### Try it
Below are some records; quote exactly the lines from the one that contains "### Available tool" through the one that contains "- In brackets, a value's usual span", inclusive, and no others.

### Material provided

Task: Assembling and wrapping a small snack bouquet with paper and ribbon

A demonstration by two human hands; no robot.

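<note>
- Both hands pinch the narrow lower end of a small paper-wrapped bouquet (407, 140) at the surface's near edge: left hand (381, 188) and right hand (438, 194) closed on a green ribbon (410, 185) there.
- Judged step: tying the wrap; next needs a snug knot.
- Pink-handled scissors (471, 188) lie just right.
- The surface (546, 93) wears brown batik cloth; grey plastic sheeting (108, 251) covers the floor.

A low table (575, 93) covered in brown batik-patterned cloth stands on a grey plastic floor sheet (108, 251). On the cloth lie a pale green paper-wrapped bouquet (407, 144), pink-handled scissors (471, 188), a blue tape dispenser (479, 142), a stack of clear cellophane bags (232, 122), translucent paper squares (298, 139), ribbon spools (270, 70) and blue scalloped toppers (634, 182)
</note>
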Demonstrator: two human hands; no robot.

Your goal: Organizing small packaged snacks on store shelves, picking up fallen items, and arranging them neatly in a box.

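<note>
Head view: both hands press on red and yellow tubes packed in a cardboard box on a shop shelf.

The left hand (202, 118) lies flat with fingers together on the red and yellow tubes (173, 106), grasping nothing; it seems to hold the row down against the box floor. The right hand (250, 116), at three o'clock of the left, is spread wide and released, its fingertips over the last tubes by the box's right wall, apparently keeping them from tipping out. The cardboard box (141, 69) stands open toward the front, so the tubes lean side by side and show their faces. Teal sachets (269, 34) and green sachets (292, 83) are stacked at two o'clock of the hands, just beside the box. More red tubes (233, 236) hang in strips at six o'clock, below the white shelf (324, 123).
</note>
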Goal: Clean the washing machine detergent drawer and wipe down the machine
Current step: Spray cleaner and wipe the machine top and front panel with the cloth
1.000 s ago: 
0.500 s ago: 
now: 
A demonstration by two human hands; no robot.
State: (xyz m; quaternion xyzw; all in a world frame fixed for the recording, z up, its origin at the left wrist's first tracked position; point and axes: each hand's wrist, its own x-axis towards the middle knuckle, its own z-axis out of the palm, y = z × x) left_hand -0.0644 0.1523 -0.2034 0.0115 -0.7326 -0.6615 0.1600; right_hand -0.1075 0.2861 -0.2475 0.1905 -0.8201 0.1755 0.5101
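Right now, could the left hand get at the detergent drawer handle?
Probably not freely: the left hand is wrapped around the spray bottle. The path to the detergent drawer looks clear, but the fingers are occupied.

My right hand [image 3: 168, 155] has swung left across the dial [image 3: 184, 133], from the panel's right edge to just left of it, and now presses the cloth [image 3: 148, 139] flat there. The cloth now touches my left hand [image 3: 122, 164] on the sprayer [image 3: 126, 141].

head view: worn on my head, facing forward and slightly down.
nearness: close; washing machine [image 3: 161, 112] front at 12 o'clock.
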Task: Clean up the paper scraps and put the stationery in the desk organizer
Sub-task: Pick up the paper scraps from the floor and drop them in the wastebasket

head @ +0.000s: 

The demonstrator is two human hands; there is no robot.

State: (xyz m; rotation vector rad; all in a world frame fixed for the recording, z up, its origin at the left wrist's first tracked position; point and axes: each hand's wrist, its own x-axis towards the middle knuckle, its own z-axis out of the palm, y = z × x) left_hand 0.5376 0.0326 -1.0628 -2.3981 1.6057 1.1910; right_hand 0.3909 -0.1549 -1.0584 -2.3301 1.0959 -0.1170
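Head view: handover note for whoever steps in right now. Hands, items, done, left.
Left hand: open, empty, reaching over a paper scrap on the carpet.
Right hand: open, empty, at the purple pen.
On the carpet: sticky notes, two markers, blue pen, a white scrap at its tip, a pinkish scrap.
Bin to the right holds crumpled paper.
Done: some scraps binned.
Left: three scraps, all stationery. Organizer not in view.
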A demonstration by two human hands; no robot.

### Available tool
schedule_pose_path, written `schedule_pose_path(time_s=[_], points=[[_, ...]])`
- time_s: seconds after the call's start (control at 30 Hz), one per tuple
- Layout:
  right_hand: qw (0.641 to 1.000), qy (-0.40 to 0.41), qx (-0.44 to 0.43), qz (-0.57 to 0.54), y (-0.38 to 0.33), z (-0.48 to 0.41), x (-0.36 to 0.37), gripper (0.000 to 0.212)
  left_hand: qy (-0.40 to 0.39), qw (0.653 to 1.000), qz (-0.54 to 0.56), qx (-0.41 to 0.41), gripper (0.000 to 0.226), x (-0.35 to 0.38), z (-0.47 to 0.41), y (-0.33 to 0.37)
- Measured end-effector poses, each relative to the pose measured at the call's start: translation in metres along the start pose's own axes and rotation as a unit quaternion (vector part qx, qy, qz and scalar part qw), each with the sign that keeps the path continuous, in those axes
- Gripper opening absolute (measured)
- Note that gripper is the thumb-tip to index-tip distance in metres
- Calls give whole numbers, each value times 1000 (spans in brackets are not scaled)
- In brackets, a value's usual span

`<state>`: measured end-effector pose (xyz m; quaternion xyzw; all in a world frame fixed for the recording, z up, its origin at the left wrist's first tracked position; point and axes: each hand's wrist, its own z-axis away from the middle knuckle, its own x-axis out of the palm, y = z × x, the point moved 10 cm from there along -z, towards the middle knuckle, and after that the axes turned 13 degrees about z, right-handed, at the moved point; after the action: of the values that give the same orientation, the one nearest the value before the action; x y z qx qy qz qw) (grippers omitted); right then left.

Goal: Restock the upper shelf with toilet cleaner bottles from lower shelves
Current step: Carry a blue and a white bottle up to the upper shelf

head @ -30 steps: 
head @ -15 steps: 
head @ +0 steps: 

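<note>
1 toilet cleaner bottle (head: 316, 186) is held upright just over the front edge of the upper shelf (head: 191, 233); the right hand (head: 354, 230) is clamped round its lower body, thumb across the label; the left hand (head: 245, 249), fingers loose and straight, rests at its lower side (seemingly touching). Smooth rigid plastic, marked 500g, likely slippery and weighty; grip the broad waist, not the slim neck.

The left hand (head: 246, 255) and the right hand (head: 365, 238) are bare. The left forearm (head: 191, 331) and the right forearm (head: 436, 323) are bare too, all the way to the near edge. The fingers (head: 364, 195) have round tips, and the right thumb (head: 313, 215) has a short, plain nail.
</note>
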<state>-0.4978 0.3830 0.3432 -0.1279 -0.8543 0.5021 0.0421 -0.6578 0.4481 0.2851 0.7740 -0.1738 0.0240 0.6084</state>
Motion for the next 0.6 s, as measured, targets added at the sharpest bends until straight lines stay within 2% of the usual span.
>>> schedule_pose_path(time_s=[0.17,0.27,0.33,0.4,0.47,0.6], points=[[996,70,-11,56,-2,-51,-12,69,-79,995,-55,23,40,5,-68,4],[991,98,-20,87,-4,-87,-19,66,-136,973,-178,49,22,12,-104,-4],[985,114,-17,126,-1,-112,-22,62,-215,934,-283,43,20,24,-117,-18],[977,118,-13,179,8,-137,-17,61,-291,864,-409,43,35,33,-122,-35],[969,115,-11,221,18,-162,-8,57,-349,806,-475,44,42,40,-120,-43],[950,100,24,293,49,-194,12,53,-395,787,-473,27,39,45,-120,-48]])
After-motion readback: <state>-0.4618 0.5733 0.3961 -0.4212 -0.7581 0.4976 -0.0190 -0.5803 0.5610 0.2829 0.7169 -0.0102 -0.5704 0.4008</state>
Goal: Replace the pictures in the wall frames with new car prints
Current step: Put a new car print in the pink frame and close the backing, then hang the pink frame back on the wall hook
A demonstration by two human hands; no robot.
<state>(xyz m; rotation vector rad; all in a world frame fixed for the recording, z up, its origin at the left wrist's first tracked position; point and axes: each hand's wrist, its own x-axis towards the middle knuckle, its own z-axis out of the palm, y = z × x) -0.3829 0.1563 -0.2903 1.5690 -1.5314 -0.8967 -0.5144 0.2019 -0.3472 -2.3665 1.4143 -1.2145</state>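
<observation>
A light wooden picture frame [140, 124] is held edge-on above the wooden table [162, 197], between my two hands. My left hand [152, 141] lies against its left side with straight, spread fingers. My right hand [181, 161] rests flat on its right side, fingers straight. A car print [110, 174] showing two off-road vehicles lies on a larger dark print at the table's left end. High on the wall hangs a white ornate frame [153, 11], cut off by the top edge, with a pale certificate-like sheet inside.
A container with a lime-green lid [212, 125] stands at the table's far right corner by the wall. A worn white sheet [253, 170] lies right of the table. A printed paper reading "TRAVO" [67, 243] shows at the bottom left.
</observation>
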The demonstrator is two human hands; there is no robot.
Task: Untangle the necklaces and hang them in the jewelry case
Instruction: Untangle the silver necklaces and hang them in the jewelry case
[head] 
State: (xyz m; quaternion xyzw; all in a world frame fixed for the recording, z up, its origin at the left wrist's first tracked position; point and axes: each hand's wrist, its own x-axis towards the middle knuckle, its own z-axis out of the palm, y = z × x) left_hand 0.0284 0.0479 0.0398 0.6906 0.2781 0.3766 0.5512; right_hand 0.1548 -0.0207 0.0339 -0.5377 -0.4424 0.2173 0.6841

### Result of the task
### Available tool
schedule_pose_path, written `schedule_pose_path(time_s=[_], points=[[_, ...]])`
- time_s: seconds after the call's start (control at 30 Hz), one per tuple
- Layout:
  right_hand: qw (0.641 to 1.000), qy (-0.40 to 0.41), qx (-0.44 to 0.43), qz (-0.57 to 0.54), y (-0.38 to 0.33), z (-0.48 to 0.41), x (-0.36 to 0.37), gripper (0.000 to 0.212)
  left_hand: qy (-0.40 to 0.39), qw (0.653 to 1.000), qz (-0.54 to 0.56), qx (-0.41 to 0.41), gripper (0.000 to 0.226), x (-0.35 to 0.38), z (-0.47 to 0.41), y (-0.33 to 0.37)
- Measured end-effector poses, each relative to the pose measured at the call's start: translation in metres along the start pose's own axes and rotation as a unit quaternion (vector part qx, qy, qz and scalar part qw), each with the sign that keeps the path continuous, in those axes
- Gripper opening absolute (measured)
- Note that gripper is the thumb-tip to index-tip distance in metres
- Calls give whole numbers, each value times 1000 (spans in brackets are not scaled)
- In brackets, a value's usual span

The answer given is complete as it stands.